## Items from a data source
# # # #
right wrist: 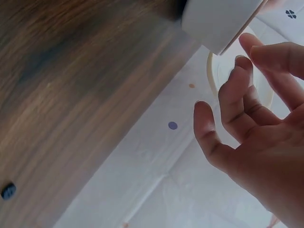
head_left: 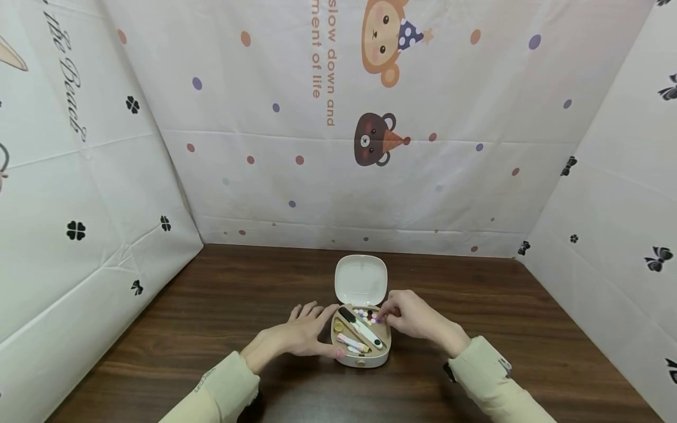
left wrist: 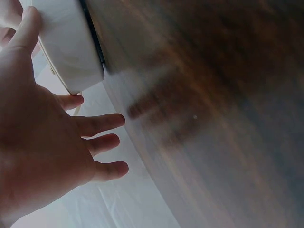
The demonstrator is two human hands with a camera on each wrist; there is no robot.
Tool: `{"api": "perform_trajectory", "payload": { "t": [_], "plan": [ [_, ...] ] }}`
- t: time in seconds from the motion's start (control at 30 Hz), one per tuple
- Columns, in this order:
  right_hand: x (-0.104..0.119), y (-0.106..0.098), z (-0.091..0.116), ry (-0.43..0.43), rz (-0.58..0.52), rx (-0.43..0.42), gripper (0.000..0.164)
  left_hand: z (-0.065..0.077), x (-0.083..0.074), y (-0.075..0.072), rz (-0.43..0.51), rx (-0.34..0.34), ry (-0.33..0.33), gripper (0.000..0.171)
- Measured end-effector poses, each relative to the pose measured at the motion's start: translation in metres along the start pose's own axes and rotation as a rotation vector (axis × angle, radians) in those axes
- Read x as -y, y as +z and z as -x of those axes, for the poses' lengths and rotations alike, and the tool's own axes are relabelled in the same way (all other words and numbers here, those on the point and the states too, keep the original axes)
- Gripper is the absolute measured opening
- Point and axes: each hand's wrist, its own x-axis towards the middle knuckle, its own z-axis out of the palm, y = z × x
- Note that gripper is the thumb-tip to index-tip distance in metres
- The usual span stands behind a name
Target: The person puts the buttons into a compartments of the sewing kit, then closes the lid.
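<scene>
A small box (head_left: 361, 360) with a rounded front stands on the table, its white lid (head_left: 361, 280) swung up at the back. Its beige tray holds a black-and-white stick-like tool (head_left: 367, 333), a pale printed tube (head_left: 353, 343) and many small coloured beads or buttons (head_left: 365, 315). My left hand (head_left: 304, 335) braces the box's left side, thumb by the front and straight fingers spread along the side and back. At the right rear compartment, my right hand (head_left: 415, 314) reaches in with bent fingers; I cannot tell whether they pinch anything.
Dark wooden table (head_left: 254, 288) surrounds the box. Printed white cloth (head_left: 328, 194) hangs behind it and at both sides. In the right wrist view, a small dark round button-like piece (right wrist: 8, 191) lies on the wood.
</scene>
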Motion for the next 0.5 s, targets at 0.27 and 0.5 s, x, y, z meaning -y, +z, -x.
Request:
{"api": "perform_trajectory", "payload": {
  "t": [0.27,0.5],
  "plan": [
    [0.0051,0.0017,0.0063,0.015,0.100,0.014,0.027,-0.0010,0.0003,0.0012,-0.001,-0.003,-0.001,0.103],
    [0.0039,0.0034,0.0078,0.015,0.118,0.020,0.031,-0.0002,-0.0012,-0.0001,-0.013,0.003,-0.005,0.102]
  ]
}}
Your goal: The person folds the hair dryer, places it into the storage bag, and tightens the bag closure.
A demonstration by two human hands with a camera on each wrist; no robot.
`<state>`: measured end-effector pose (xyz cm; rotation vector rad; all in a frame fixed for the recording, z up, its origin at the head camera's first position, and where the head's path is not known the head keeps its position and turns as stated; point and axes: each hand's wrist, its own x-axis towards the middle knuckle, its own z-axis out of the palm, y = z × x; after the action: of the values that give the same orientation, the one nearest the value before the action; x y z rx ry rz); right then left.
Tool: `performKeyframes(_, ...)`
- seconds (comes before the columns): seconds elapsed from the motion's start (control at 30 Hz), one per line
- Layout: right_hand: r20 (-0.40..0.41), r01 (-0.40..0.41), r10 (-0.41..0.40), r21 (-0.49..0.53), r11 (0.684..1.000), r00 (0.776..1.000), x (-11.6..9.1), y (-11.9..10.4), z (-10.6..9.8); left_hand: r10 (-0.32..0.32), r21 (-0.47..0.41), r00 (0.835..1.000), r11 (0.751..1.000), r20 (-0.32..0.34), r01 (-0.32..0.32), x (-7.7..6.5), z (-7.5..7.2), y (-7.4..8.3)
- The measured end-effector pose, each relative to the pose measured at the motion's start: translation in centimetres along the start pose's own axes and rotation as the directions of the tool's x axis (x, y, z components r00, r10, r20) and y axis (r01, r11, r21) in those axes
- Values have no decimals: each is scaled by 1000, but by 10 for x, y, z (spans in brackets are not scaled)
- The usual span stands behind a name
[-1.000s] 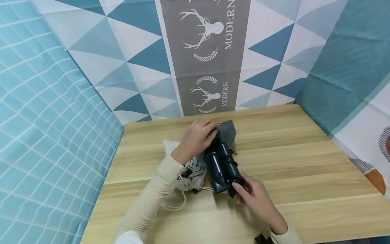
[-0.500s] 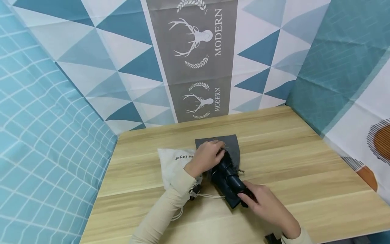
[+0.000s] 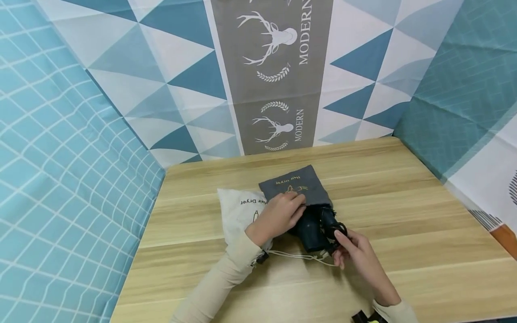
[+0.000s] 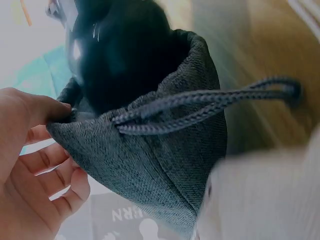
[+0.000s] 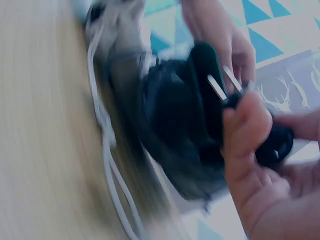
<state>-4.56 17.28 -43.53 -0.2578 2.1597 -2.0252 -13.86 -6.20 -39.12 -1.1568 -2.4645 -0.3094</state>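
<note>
A dark grey drawstring bag (image 3: 313,186), printed "Hair Dryer", lies near the middle of the table. Out of its mouth sticks a dark, glossy hair dryer (image 3: 310,233), partly inside the cloth. My left hand (image 3: 278,217) pinches the rim of the bag; in the left wrist view, thumb and fingers (image 4: 52,162) grip the cloth beside the dryer. With my right hand (image 3: 359,255) I hold the dryer's black plug (image 5: 231,100) and coiled cord, its metal prongs showing in the right wrist view. The dryer's inner end is hidden by the bag.
A white drawstring bag (image 3: 234,211), also printed "Hair Dryer", lies left of the grey one, partly under my left forearm. Its white cord (image 3: 296,256) runs right along the table (image 3: 404,215). Patterned cloth walls stand at the back and both sides.
The dryer was fully seen on top of the grey bag; now it is partly inside it. The bag's printed face now shows. My right hand has shifted from the dryer's end to its plug and cord.
</note>
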Motion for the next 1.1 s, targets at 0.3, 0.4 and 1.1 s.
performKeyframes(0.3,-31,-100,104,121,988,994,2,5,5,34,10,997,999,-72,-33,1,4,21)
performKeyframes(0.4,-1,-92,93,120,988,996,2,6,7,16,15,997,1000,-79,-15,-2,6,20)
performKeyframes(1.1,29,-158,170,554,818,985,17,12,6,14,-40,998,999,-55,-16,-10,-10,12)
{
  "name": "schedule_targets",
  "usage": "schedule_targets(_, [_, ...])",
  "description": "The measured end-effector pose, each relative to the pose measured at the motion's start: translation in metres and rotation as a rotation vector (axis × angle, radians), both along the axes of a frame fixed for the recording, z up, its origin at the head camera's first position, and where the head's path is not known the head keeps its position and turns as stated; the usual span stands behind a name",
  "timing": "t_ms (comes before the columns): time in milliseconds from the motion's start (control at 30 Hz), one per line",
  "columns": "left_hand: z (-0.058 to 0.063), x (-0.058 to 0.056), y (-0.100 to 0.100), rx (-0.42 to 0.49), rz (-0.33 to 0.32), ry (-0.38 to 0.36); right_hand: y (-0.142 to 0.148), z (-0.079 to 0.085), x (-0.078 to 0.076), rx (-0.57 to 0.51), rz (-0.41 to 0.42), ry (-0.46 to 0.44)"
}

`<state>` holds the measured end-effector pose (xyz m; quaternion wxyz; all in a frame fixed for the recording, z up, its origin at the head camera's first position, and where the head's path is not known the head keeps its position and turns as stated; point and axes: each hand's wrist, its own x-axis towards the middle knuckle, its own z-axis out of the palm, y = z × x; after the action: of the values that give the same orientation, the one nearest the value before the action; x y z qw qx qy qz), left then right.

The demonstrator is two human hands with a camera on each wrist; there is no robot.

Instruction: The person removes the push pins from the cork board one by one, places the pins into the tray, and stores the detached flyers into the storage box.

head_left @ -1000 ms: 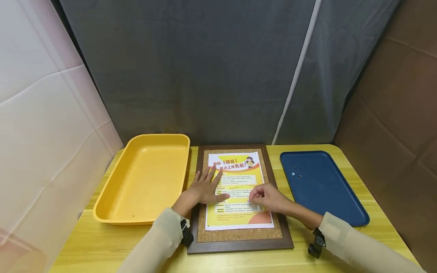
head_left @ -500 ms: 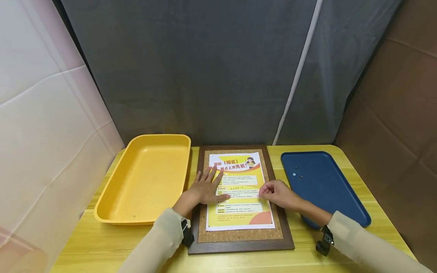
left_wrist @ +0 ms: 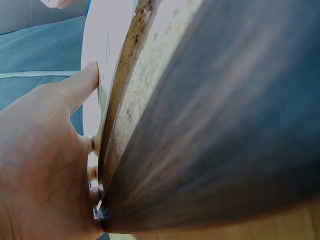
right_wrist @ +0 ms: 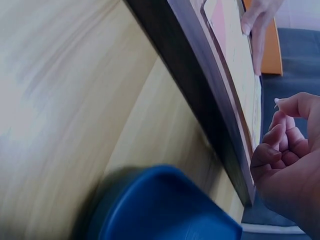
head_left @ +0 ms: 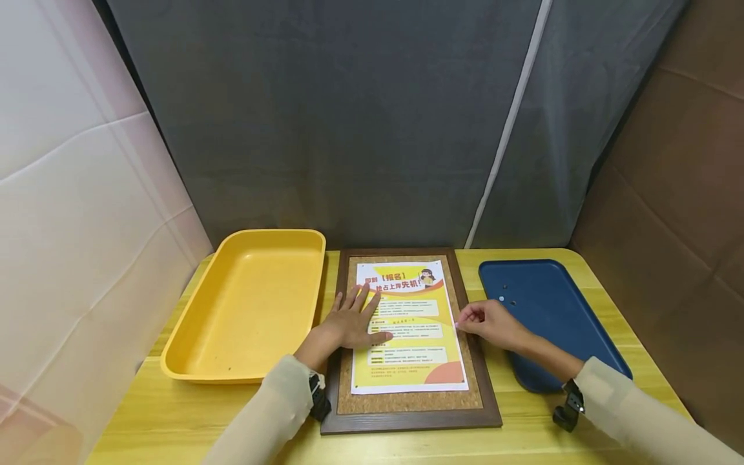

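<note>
A yellow and white printed poster (head_left: 407, 374) lies on a cork board (head_left: 407, 404) with a dark brown wooden frame (head_left: 407, 423). Small dots, possibly pins, show near some of its corners. My left hand (head_left: 349, 323) rests on the poster's left side with fingers spread; the left wrist view shows the thumb (left_wrist: 82, 85) against the paper. At the board's right edge, my right hand (head_left: 494, 323) pinches a small white thumbtack (right_wrist: 277, 101) between thumb and forefinger, its thin point showing in the right wrist view. Its other fingers are curled.
To the right lies a blue tray (head_left: 569, 323) with a few small tacks (head_left: 502, 298) near its far left corner. A deep yellow tray (head_left: 250, 303) stands left of the board, with tiny dark specks in it. A grey curtain (head_left: 320, 129) hangs behind the table.
My right hand has moved right and slightly up, from over the lower middle of the poster to the board's right edge, still pinching. The left hand has stayed in place.
</note>
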<state>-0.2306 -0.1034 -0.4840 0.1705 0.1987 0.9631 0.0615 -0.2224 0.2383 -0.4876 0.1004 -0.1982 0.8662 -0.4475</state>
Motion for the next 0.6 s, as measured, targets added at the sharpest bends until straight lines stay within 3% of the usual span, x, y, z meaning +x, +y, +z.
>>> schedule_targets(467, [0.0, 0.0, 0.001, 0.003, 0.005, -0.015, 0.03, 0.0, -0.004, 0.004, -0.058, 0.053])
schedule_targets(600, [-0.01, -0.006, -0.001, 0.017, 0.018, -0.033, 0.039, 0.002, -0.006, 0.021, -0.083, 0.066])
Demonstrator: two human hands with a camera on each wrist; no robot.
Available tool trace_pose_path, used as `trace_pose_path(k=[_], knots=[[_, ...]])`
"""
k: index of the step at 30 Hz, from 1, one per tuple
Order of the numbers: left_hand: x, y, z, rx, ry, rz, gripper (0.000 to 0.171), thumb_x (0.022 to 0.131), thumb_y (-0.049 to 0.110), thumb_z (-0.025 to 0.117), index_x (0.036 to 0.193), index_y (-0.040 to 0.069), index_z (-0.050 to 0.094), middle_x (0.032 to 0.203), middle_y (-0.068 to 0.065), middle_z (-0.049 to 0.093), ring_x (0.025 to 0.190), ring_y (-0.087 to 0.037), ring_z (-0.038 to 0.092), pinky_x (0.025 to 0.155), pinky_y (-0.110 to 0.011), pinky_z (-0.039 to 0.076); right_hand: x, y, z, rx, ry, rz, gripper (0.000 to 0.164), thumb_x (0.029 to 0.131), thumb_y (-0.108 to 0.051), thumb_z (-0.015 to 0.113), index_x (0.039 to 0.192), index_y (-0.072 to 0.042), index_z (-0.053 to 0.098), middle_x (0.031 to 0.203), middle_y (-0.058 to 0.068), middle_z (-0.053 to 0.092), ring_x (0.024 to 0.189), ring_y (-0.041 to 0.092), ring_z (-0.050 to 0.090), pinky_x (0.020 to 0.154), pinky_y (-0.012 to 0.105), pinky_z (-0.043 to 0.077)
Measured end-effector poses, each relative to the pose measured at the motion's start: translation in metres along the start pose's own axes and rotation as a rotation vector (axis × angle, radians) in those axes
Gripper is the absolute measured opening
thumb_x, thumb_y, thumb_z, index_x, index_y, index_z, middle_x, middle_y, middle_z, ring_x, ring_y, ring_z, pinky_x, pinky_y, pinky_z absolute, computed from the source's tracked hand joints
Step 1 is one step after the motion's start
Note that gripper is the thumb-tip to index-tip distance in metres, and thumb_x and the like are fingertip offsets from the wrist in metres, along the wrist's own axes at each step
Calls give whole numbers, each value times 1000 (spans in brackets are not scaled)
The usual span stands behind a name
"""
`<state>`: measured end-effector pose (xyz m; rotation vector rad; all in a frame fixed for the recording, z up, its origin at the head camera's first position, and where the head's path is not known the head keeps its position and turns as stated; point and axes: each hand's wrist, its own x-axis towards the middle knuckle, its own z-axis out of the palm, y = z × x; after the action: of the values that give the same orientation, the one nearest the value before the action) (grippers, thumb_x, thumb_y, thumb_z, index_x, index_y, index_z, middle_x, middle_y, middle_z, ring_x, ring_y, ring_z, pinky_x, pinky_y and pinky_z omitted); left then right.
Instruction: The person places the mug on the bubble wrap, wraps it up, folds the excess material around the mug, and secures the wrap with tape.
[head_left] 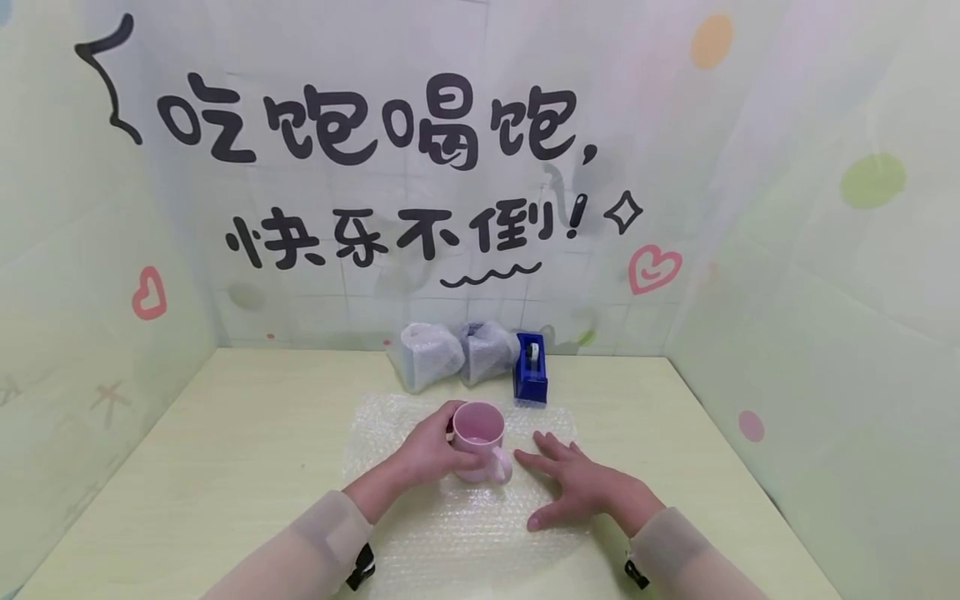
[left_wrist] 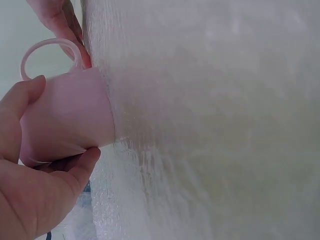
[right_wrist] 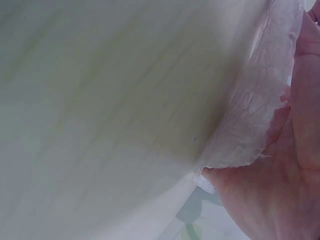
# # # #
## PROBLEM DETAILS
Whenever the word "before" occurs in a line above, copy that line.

## ANSWER SPACE
`<state>`: measured end-effector pose (xyz cm; rotation vector rad; all in a frame fixed for the recording, z up, its origin at the head camera's first position, and where the head's path is not known the head keeps its position and turns as stated; point and axes: each hand's wrist, its own x-axis towards the middle knuckle, its own z-axis out of the palm, y = z × x; after the action: of the values that give the same orientation, the one nearest the value before the action; x y z rx ry rz); right then left.
- seconds (comes before the columns): seconds elapsed from the motion's start (control at 30 Hz), one per line
  "timing": "t_ms (comes before the columns): time in milliseconds from the motion's start (control at 30 Hz), one per line",
`<state>` holds the measured end-effector pose (xyz m; quaternion wxyz; all in a frame fixed for the recording, z up, its origin at the head camera's first position, and where the head's path is not known the head keeps its position and turns as stated; point and axes: each hand's wrist, its own x-axis towards the middle knuckle, its own z-axis out of the palm, y = z × x; after the action: of the values that give the same orientation, the one nearest the value before the action; x y z qw qx qy qz), left then right.
`<state>`: measured end-effector pose (xyz m; rotation vector rad; all in a frame fixed for the recording, z up, its origin at the head camera's first position, and where the head's path is not known the head keeps its position and turns as stated; point and axes: each hand's wrist, its own x-axis towards the middle knuckle, its own z-axis out of the palm, y = z × x; after the action: of the values that give the same orientation, the one nearest the value before the action) (grippers, thumb_x, thumb_y, thumb_z, index_x, index_y, index_z, middle_x, middle_y, middle_z, ring_x, ring_y, ring_z, pinky_x, pinky_y and pinky_z omitted); left then right.

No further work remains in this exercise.